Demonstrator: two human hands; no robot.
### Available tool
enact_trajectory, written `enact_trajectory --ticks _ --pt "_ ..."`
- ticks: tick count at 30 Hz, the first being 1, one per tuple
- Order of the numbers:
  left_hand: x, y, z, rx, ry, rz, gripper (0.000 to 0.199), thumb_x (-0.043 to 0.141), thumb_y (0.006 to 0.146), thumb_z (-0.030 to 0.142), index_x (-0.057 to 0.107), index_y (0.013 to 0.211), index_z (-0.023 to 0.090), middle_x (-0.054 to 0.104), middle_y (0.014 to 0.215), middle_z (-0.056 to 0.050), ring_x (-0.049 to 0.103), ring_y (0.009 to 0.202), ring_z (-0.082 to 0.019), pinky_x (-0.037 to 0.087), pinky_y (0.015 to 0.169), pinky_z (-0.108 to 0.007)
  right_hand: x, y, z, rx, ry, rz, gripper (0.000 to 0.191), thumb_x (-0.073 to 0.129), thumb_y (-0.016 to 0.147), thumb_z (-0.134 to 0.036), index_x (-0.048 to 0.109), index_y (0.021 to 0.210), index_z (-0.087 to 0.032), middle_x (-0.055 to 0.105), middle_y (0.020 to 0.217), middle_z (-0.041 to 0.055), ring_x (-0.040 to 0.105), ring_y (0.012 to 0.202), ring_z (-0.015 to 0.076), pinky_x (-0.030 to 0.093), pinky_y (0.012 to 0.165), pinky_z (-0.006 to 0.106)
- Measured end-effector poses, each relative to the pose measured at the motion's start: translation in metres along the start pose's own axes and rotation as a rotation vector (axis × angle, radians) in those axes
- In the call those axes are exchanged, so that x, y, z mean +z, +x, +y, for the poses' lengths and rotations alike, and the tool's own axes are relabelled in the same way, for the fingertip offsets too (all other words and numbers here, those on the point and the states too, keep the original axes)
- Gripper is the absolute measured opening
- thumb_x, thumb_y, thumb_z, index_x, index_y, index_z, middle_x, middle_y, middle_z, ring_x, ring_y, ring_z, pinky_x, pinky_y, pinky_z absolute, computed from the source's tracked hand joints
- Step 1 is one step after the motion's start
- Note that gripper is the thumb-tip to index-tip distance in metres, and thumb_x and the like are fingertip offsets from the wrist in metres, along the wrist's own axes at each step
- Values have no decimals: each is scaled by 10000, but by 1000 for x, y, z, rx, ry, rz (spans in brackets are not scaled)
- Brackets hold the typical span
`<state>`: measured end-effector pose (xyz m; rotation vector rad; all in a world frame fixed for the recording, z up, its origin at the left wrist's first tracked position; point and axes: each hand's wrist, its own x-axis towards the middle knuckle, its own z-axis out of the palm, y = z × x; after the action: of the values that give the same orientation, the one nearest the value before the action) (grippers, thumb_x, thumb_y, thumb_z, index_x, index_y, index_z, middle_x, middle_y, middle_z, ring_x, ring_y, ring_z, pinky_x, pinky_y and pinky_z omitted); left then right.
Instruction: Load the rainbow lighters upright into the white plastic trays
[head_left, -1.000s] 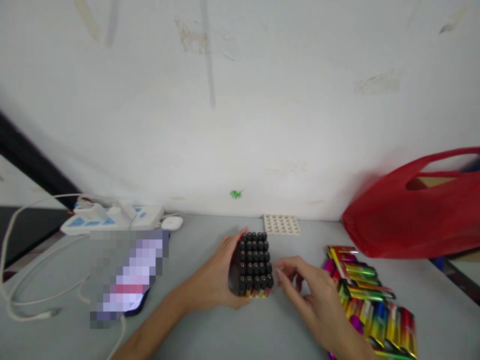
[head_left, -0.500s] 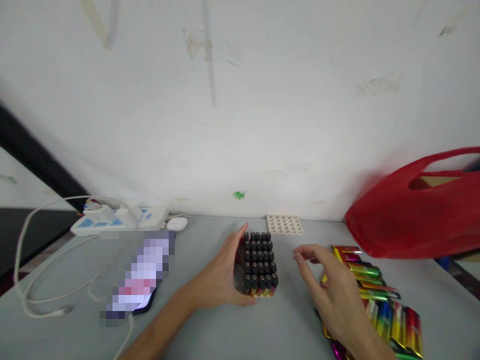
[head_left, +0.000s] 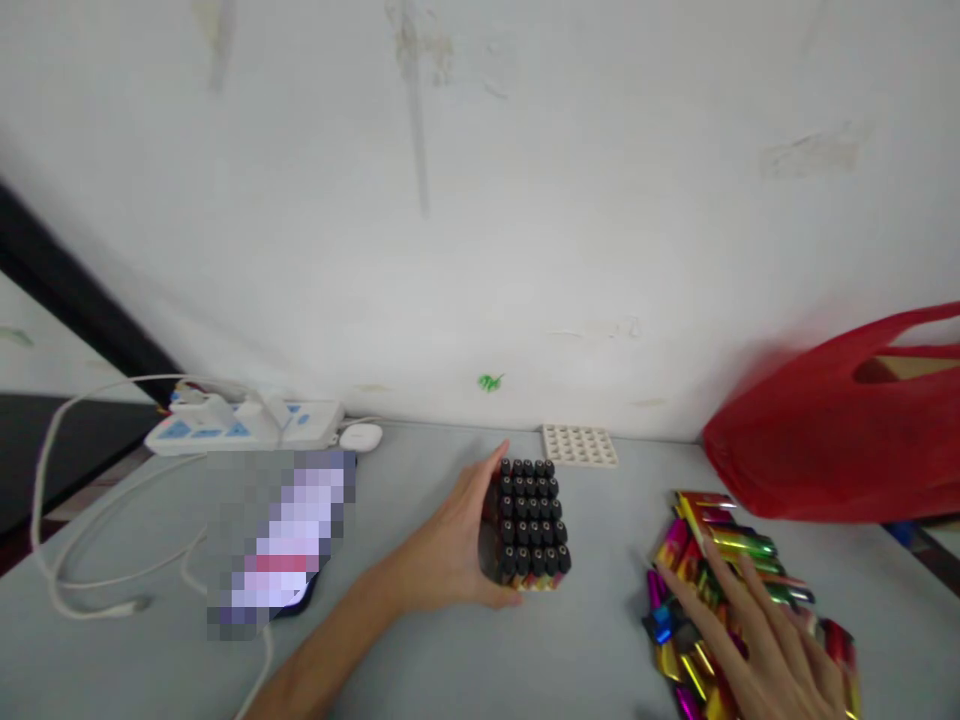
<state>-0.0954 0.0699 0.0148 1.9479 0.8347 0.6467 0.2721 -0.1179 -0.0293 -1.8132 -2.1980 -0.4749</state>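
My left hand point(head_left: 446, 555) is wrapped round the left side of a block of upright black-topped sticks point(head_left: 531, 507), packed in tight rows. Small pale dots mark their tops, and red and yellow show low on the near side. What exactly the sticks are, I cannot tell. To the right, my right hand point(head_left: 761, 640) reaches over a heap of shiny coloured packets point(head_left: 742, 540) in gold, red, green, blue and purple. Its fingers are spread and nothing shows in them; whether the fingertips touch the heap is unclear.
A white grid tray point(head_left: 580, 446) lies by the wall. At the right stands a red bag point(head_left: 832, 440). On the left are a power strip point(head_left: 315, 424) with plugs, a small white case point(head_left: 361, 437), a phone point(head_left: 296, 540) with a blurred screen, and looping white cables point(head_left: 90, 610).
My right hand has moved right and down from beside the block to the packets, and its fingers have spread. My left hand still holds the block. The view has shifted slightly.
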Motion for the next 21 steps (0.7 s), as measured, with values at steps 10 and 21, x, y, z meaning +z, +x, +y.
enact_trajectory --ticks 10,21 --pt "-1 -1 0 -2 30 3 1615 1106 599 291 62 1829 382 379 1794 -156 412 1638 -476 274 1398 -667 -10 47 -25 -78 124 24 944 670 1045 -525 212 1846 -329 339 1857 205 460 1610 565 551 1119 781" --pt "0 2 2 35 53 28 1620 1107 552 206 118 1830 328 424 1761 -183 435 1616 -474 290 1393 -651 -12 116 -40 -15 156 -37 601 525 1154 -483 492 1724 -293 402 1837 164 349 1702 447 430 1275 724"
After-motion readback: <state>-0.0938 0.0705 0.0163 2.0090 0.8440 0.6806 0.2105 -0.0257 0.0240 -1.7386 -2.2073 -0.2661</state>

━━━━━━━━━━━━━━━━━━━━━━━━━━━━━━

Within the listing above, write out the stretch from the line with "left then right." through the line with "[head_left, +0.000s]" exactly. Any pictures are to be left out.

`<state>`: measured end-effector pose (xyz m; rotation vector rad; all in a world frame fixed for the recording, z up, its origin at the left wrist's first tracked position; point and axes: each hand's wrist, its own x-axis towards the middle knuckle, its own z-axis out of the palm, y = z × x; after the action: of the values that give the same orientation, the one nearest the value before the action) (grippers, thumb_x, thumb_y, thumb_z, index_x, index_y, index_z, middle_x, middle_y, middle_z, ring_x, ring_y, ring_z, pinky_x, pinky_y and pinky_z omitted); left then right.
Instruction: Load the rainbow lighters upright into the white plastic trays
[head_left, -1.000s] 
[head_left, -0.500s] 
[head_left, +0.000s] 

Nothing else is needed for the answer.